2006(フランス/ベルギー)100分 

監督:エリック=エマニュエル・シュミット

(あらすじ)オデットは10年前に夫を亡くし、デパート店員と羽根飾りの内職をして、2人の子どもを育ててきた。彼女の楽しみは作家バルタザール・バルザンの小説を読むこと。ある日、憧れのバルタザールのサイン会を訪れるが、緊張のあまり名前すら言えない。後日、ファンレターを書いた彼女は、別の日のサイン会で手渡すことに成功した。一方、最新刊を批評家に酷評されたバルタザールは、その上、その批評家と妻の浮気を目撃し、自殺未遂を図る。命は助かったものの、居場所をなくしたバルタザールは、偶然にオデットのファンレターを見付けて読み、その手紙に励まされる。

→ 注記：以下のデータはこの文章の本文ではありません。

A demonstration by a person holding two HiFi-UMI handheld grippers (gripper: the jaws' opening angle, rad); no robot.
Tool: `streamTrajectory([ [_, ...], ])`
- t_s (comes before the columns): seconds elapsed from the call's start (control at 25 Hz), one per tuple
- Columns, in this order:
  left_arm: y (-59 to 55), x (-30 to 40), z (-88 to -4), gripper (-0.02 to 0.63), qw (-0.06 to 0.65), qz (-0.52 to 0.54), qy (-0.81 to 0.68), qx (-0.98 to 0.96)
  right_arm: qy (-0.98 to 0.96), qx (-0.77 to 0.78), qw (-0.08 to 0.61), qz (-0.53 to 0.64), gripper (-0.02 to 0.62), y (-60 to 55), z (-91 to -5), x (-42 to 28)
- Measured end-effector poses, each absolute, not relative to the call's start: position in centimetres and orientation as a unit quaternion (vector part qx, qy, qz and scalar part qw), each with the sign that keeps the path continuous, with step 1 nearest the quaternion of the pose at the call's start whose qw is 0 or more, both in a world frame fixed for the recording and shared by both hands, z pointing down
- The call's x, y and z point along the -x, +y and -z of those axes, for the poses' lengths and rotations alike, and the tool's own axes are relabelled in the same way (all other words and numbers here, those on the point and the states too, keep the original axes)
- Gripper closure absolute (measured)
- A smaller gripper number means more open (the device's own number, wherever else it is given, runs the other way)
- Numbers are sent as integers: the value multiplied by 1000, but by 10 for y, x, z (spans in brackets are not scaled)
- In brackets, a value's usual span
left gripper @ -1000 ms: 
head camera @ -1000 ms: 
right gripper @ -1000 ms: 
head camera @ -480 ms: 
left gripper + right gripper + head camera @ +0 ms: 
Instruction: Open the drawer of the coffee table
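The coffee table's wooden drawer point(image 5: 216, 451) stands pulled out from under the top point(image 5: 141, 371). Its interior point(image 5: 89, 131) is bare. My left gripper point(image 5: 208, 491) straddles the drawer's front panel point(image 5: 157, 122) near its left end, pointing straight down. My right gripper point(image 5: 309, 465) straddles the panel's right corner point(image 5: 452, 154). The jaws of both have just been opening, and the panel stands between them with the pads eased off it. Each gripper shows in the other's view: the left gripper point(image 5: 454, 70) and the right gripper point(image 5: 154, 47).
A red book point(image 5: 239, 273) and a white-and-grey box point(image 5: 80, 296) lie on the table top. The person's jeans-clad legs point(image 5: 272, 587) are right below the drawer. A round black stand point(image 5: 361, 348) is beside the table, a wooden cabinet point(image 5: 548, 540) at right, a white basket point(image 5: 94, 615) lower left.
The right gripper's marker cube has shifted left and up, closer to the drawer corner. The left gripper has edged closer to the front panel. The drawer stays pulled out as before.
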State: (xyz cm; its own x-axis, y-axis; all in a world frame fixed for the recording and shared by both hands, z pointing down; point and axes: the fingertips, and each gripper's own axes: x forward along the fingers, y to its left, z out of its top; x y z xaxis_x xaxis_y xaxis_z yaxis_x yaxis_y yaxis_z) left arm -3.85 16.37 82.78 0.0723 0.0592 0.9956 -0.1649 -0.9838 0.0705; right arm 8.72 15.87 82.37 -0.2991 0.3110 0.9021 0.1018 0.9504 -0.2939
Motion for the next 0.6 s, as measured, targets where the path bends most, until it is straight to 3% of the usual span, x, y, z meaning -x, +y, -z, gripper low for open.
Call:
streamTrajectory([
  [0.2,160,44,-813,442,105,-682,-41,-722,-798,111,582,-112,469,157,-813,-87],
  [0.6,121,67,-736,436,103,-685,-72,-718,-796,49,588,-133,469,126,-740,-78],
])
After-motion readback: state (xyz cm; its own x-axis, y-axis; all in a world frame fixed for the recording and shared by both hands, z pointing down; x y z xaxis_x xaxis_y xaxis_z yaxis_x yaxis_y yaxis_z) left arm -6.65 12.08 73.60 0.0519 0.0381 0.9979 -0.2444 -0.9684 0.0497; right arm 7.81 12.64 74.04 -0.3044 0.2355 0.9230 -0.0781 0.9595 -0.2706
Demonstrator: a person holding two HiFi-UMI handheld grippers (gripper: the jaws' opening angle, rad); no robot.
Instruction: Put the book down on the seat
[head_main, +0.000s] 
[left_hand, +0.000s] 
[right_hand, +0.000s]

内容はボーイ・ミーツ・ガール、語り口はファンタジックで、おとぎ話なのだけれど、主役が中年女性で恋の相手も挫折した中年男なので、甘いだけじゃない深い味わいがする。とにかく主人公の「おばちゃん」が魅力的。いつも歌ったり踊ったり、憧れの人が玄関に現れてもメレンゲがしぼむのを心配したり、ミーハーで世話焼きで、なんだかんだ皆に頼られて愛されている。2人の子どもや近隣の住人もユニーク。だけど、デパートの店員仲間が全員裏切るような展開はちょっと違和感、記号的でわかりやすいのだけど、おばちゃんのキャラクターとは合わない。細かく考えるとアラもけっこうある気がしてきた。主人公の「おばちゃん」の実在感と魅力がアラを凌駕してるのだと思う。「天にも昇る気持ち」を文字通り、人物を空中に浮かして表現するのが何回か出てきて、正直不必要に感じたのだけれど、ラストシーンでちゃんと実を結ぶから、結果的には良かったかな。あと、イエスさんって登場人物の存在が良かった。